Il potere teme i bambini, la tenerezza e l’innocenza. È davvero incredibile l’ottusità del potere di fronte all’ennesima ingiustizia legalizzata ai danni di un innocente, in un Paese da sempre etichettato come avanguardia della civiltà occidentale. Una legge svuotata di ogni contenuto morale e umano, capace solo di un frasario stereotipato e poco credibile, a partire da quel “best interest”, che, nel caso di Indi, si è evoluto in un ancor più inquietante “supreme interest”. Ci hanno forse guadagnato qualcosa gli aguzzini in camice di Indi? Ovvio che no. Se la bambina fosse stata semplicemente un peso e un costo per la struttura sanitaria dove era ricoverata, la direzione dell’ospedale avrebbe potuto benissimo firmare le dimissioni della piccola paziente e passare il testimone al “Bambino Gesù” di Roma, che si era offerto di curare la bimba. Indi è stata invece letteralmente sequestrata e sappiamo bene che molti sequestri si concludono con la tragica uccisione del rapito. Le dimissioni sono avvenute soltanto a beneficio di un hospice, pagato per lasciar morire la bambina, laddove ogni tentativo di rianimarla o salvarla sarebbe stato sanzionato a norma di legge. Era talmente inammissibile ammettere anche solo l’eventualità che un ospedale straniero (pontificio, per giunta…) avrebbe potuto guarire e salvare Indi, che si è preferito sacrificarla. Era così imprescindibile che Indi morisse che le autorità hanno imposto che il suo spostamento dal Queen’s Medical Center di Nottingham al menzionato hospice avvenisse scortato dalla polizia.

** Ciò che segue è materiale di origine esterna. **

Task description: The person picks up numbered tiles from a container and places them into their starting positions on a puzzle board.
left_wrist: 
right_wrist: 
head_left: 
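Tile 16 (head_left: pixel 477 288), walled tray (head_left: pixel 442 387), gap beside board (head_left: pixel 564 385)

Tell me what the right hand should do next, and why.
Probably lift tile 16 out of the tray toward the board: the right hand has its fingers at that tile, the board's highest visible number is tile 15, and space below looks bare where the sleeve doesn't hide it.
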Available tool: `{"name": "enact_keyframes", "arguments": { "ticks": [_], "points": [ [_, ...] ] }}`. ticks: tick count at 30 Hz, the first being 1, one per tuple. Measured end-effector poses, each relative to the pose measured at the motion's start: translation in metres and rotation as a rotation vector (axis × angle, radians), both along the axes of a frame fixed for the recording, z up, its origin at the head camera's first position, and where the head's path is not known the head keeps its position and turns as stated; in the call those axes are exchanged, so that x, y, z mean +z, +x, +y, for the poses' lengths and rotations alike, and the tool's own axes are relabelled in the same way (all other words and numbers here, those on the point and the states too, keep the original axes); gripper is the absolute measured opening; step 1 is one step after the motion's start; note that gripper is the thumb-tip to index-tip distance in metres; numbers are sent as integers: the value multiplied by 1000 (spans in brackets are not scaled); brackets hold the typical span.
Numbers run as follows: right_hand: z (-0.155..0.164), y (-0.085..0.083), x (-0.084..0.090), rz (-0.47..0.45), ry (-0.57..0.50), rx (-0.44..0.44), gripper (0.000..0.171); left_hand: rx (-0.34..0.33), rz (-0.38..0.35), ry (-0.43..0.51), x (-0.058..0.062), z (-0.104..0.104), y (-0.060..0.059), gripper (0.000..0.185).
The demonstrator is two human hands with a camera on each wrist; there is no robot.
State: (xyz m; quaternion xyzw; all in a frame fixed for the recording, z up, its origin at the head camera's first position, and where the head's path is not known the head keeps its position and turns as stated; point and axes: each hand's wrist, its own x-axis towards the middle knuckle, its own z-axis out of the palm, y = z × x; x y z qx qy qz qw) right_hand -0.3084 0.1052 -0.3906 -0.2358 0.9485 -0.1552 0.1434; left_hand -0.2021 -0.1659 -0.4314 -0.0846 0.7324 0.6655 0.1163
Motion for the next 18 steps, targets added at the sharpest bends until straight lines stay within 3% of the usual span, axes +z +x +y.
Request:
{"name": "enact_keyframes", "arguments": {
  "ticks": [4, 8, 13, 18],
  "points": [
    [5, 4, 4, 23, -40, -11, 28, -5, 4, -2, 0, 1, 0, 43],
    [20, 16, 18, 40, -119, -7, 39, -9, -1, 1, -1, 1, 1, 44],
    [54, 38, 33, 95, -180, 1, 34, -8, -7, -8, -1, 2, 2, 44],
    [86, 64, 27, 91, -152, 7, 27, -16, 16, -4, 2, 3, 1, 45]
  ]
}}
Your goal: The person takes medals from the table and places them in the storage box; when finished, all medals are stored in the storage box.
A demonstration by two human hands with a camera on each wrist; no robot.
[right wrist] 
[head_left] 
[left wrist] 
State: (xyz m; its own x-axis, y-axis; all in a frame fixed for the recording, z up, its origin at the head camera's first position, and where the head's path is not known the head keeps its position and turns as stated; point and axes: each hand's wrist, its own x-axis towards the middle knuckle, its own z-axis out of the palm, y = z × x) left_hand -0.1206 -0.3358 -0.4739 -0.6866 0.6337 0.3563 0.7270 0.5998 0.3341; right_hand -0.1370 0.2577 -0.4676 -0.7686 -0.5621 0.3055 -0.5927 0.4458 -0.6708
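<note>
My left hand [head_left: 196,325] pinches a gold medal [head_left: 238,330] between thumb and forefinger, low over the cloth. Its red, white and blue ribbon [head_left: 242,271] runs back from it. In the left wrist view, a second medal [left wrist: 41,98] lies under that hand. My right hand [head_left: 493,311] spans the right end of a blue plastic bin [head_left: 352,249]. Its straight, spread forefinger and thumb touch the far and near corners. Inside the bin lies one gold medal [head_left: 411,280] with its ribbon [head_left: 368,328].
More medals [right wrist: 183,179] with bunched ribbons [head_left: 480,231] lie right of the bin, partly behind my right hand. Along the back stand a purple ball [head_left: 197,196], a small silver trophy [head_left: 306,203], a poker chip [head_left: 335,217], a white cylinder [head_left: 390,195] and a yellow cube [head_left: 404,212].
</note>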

Gli innocenti sono una pietra d’inciampo per il potere. La loro purezza è come la luce per i vampiri o per i demoni. I prepotenti si agitano così tanto davanti alla tenerezza e all’innocenza per un motivo molto semplice: li risvegliano alla loro corruzione e torbidezza di cuore e opacità d’animo. Nel profondo della loro coscienza, sanno di essere nel torto ma, per orgoglio, non potranno mai ammetterlo. Il cuore del faraone è destinato a rimanere duro e a ostinarsi sulle proprie posizioni, fino all’autodistruzione. Non tutti gli innocenti possono sfuggirli ma chi sopravvive alla vigliaccheria dei potenti ha una responsabilità: testimoniare di essere stato salvato e graziato, vincendo l’odio ed evitando di diventare come il proprio carnefice. L’Avvento ormai imminente ci rimette di fronte alla vicenda di Erode e della Strage degli Innocenti. Storia attuale, attualissima. Storia profetica, che siamo chiamati a rivivere nel nostro tempo, qualcuno anche sulla propria pelle. Storia crudele ma, per motivi imperscrutabili, fondamentale per la nostra salvezza.